Hasta hace unas pocas décadas, la fotografía era una actividad rodeada de toda una serie de trabas y rituales impensables hoy en día. Comprar carretes para la cámara, no poder borrar o ver las imágenes tomadas, acudir a la tienda de revelado,… La llegada de las cámaras digitales y luego las cámaras en celulares o tablets revolucionó este mundo, hasta la aparición de Instagram y el culto a la imagen o los vídeos. Sin embargo, la fotografía tuvo sus lejanos orígenes ya a principios del siglo XIX, de la mano de un visionario francés, Nicéphore Niepce. Este inventor que entre otras cosas ya había fabricado el primer motor de combustión, se afanó en crear un procedimiento para grabar imágenes. En 1825 logró este hito, obteniendo lo que él llamó heliografías, es decir, «escrituras del Sol». Usando una mezcla de betún y aceite de lavanda, se introducía una placa en una caja oscura, donde reaccionaba frente a la luz, endureciéndose o desapareciendo el betún. Este ingenioso método permitió obtener las primeras imágenes, creando escenas que incluso tenían relieve, permitiendo crear grabados. Pero, el proceso era sumamente tedioso ya que se necesitaba de 8 horas para «fotografiar» algo, siendo impracticable para captar personas, y los resultados eran de poca calidad.
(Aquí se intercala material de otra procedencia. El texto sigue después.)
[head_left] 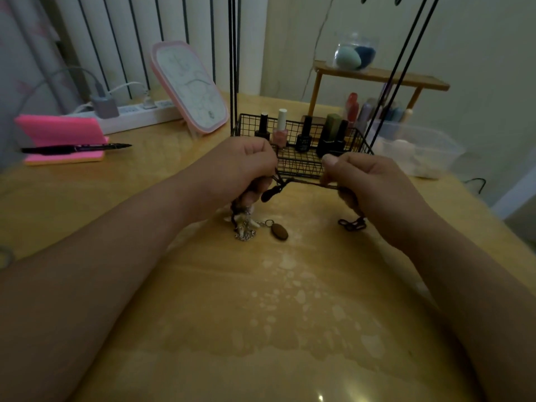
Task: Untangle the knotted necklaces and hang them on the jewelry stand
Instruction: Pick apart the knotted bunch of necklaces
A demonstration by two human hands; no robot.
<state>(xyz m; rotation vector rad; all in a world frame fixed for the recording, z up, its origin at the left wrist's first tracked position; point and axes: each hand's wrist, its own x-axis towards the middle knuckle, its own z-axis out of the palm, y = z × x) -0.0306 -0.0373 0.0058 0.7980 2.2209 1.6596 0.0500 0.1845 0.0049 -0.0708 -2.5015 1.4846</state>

El siguiente paso lo daría Louis Daguerre, con sus daguerrotipos. En vez de usar betún y aceite de lavanda como Niepce, utilizó sales de plata y vapores de mercurio, así como placas de cobre. El proceso se acortó enormemente, pasando de las extenuantes 8 horas de Niepce a «solo» 30 minutos. Gracias a eso, en 1838 se logró captar la primera figura humana, en una casualidad, ya que al tomarse un daguerrotipo de una calle parisina se dio la circunstancia de que allí había un transeúnte al que le estaban lustrando un zapato, y permaneció el tiempo justo para ser inmortalizado. Durante el siglo XIX se fueron desarrollando nuevos formatos y nuevos aparatos fotográficos, hasta que con la llegada de la siguiente centuria, fue extendiéndose el color, gracias a la técnica Autochrome de los hermanos Lumiére o los avances de Gabriel Lippman en la captación del espectro de la luz solar. El desarrollo de la fotografía llevó a un interés cada vez mayor por la óptica y las ondas de luz, apareciendo todo un mundo nuevo que generó un gran impacto social. Surge la costumbre de fotografiar fallecidos para intentar captar sus almas o tertulias ocultistas en ciudades como Berlín, la meca de las vanguardias.
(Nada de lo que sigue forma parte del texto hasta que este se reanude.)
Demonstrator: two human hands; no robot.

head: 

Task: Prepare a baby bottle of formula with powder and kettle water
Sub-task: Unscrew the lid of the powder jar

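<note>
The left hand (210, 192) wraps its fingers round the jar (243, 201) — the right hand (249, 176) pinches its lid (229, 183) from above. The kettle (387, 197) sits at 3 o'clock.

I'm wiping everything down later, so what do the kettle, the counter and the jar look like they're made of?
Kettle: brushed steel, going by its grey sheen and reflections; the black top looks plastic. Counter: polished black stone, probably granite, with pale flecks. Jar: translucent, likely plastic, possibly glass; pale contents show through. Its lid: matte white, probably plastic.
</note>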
La fotografía también afectó de enorme manera a la Física. Los científicos se asombraban por el comportamiento de las ondas, demostrando las limitaciones de la concepción mecanicista de Newton y necesitando de nuevas teorías que explicasen el caótico movimiento de las ondas. Los estudios de diferentes especialistas en óptica y física, llevaron a Albert Einstein a plantear su teoría de que ondas y partículas son una misma cosa, suponiendo una auténtica revolución para la comprensión del mundo y la Física en general. La realidad se hizo más compleja, con un mundo microscópico y un Universo que parecían no respetar ninguna ley física y que descubrieron toda una nueva forma de pensar e interpretar. A pesar de los avances en el color, el blanco y negro predominó en el mundo hasta la década de 1970, cuando empieza a popularizarse la fotografía en color. A partir del 2000 la llegada de los celulares con cámaras alteró de forma completa el panorama, popularizándola y volviéndola algo cotidiano y al alcance de pulsar un solo botón, muy lejos de las 8 horas de Niepce.